No habían llegado al final de la Madre: acababan de ver a la Hermana.

La Hermana había nacido en lo más alto de los montes que tenían enfrente entre arroyuelos y corrientes de agua que se convirtieron en ríos que saltaban rápidos, se desparramaban por encima de cataratas y caían raudos por la vertiente occidental del segundo macizo montañoso. Sin lagos ni depósitos que controlaran el flujo, las aguas tumultuosas iban cobrando fuerza e impulso hasta que confluían en la llanura. Lo único que podía dominar a la turbulenta Hermana era la propia Madre.

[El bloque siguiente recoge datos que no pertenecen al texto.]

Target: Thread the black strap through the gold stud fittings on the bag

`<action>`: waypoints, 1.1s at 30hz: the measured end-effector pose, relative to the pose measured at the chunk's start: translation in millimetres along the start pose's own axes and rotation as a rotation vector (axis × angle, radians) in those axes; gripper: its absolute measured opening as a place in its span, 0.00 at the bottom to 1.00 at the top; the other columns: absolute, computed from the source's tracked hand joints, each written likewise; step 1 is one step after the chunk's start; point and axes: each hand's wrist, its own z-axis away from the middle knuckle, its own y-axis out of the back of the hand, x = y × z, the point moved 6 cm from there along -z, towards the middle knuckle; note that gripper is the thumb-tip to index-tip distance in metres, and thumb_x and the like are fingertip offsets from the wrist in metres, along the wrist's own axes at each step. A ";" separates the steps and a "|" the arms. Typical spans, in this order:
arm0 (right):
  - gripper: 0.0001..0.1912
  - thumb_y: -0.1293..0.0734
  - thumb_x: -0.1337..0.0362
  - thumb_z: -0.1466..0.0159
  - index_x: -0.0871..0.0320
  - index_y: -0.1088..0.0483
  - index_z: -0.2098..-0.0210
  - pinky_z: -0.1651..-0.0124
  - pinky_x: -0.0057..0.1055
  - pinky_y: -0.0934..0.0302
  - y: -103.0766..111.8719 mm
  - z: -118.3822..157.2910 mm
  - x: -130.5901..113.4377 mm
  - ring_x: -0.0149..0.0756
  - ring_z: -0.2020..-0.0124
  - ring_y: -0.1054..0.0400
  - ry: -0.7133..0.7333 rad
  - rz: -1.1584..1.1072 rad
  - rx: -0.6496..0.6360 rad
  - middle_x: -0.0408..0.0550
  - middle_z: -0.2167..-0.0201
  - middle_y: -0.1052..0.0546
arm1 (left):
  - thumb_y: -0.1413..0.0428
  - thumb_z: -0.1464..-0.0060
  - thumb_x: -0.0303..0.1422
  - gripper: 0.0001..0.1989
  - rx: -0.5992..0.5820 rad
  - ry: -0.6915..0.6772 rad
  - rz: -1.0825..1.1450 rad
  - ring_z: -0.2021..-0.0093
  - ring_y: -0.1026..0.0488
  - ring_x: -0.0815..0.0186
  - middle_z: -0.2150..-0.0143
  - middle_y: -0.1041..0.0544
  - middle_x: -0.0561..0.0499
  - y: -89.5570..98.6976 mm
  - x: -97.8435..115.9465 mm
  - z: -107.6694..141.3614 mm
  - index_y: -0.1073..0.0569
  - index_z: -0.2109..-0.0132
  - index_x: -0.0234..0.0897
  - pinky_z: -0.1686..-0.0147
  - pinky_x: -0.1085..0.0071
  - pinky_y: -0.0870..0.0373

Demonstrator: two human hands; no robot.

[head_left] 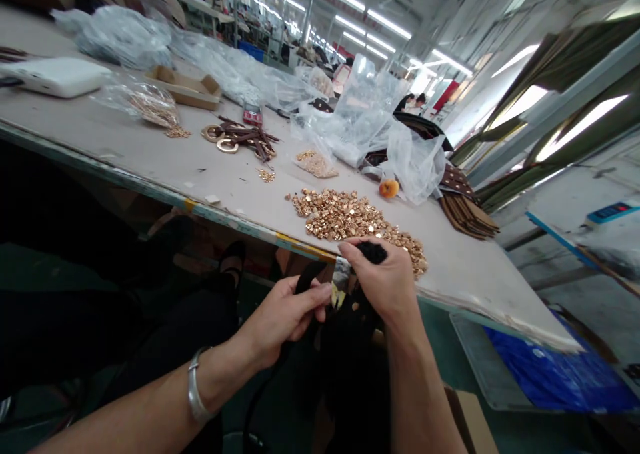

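Two bare hands are at work in the lower centre of the frame, just on the near side of the table point(170, 164). The left hand point(280, 314), a silver bangle point(195, 387) at its wrist, has its grip closed on a black strap point(307, 278), pinched between thumb and fingers. The right hand point(393, 277) has its grip curled around a fuzzy black bundle point(373, 251), with the thumb at the upper end of a small grey-and-yellow piece point(341, 277) between the two hands. Whether the left thumb touches that piece or only lies beside it, I can't tell, nor can I say quite what it is.

The strap looks light and limp to me, something that bends easily and would hardly break if dropped. I'd judge it best pinched close to the piece, since a floppy length held far off would swing about. The bundle seems soft enough to squash, so a loose curl of the fingers should do. The piece looks thin and perhaps stiffer; its edges seem the sensible hold.

Just beyond the right hand, right of centre, lies a heap of gold-coloured bits point(345, 215), shiny and small. I'd expect them to be hard and slippery, and easier taken singly at the rim with fingertips. Past them sit an orange fruit point(389, 188) and clear plastic bags point(365, 127); brown strips with gold rings point(227, 145) lie farther left.
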 end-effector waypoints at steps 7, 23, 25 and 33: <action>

El afluente, de un tamaño casi igual, se fundía en la corriente del río principal, luchando contra la influencia dominante de la rápida corriente; retrocedía y volvía a surgir, con una especie de rabieta de contracorrientes y resacas, remolinos que aspiraban los desechos flotantes; en un girar peligroso, los lanzaba otra vez al fondo y los sacaban a flote de nuevo un poco más abajo. La confluencia congestionada se extendía formando un lago peligroso, demasiado ancho para poder cruzarlo.

Las crecidas otoñales habían culminado y un pantano de lodo se extendía sobre las márgenes donde las aguas habían retrocedido recientemente dejando una ciénaga de devastación: árboles arrancados con las raíces al aire, troncos impregnados de agua y ramas rotas, cadáveres de animales y peces moribundos varados en charcas que se estaban secando. Las aves acuáticas estaban dándose un banquete con los despojos fáciles de conseguir: la orilla próxima hervía de botín. Allí cerca, una hiena estaba empapuzándose con un ciervo, impávida a pesar del pesado aleteo de las cigüeñas negras.